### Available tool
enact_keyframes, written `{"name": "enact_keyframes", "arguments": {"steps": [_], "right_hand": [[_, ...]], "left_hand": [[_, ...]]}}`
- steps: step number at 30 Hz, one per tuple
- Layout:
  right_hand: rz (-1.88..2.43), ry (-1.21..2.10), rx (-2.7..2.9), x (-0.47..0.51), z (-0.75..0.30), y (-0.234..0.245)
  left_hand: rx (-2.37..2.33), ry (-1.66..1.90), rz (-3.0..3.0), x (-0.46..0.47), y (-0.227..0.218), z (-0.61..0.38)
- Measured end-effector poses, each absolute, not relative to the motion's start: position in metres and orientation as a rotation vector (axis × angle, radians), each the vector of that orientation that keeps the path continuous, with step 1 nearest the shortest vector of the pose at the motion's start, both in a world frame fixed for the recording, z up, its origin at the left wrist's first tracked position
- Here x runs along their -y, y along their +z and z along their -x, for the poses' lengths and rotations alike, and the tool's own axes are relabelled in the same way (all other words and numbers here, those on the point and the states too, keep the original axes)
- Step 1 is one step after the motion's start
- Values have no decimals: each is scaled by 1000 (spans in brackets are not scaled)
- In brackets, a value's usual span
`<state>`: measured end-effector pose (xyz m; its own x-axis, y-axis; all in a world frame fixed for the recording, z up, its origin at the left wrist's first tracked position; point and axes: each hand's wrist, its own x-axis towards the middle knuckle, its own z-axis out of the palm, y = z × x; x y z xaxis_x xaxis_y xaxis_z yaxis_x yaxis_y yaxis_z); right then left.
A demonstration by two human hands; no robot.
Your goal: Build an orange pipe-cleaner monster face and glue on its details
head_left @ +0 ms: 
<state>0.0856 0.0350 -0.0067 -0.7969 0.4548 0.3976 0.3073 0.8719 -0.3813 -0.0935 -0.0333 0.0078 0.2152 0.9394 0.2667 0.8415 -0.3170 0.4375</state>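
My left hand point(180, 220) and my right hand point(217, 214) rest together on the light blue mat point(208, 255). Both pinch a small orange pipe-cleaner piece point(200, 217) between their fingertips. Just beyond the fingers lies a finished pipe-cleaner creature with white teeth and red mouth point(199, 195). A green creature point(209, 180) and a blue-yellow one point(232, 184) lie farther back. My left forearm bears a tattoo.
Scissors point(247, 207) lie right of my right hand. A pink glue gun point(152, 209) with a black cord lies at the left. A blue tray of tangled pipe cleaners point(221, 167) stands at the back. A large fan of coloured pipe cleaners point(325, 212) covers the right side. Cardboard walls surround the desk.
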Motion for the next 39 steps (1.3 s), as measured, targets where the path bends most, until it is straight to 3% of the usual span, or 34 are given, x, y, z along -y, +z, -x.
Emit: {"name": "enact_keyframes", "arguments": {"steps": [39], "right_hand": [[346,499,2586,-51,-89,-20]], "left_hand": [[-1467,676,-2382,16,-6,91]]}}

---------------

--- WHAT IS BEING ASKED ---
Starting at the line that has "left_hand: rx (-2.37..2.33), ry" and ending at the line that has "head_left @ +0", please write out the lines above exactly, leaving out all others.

--- RESULT FOR THIS TASK ---
  left_hand: rx (-2.37..2.33), ry (-1.66..1.90), rz (-3.0..3.0), x (-0.46..0.47), y (-0.227..0.218), z (-0.61..0.38)
- Measured end-effector poses, each absolute, not relative to the motion's start: position in metres and orientation as a rotation vector (axis × angle, radians), each the vector of that orientation that keeps the path continuous, with step 1 nearest the shortest vector of the pose at the motion's start, both in a world frame fixed for the recording, z up, its origin at the left wrist's first tracked position
- Here x runs along their -y, y along their +z and z along their -x, for the poses' lengths and rotations alike, and the tool's own axes are relabelled in the same way (all other words and numbers here, those on the point and the states too, keep the original axes)
- Step 1 is one step after the motion's start
- Values have no decimals: each is scaled by 1000 (spans in brackets are not scaled)
- In brackets, a value's usual span
`<state>`: measured end-effector pose (xyz m; its own x-axis, y-axis; all in a world frame fixed for the recording, z up, its origin at the left wrist's first tracked position; point and axes: each hand's wrist, its own x-axis towards the middle knuckle, its own z-axis out of the palm, y = z × x; x y z xaxis_x xaxis_y xaxis_z yaxis_x yaxis_y yaxis_z); right then left.
A demonstration by two human hands; no robot.
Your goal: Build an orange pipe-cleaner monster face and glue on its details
head_left @ +0 ms: 

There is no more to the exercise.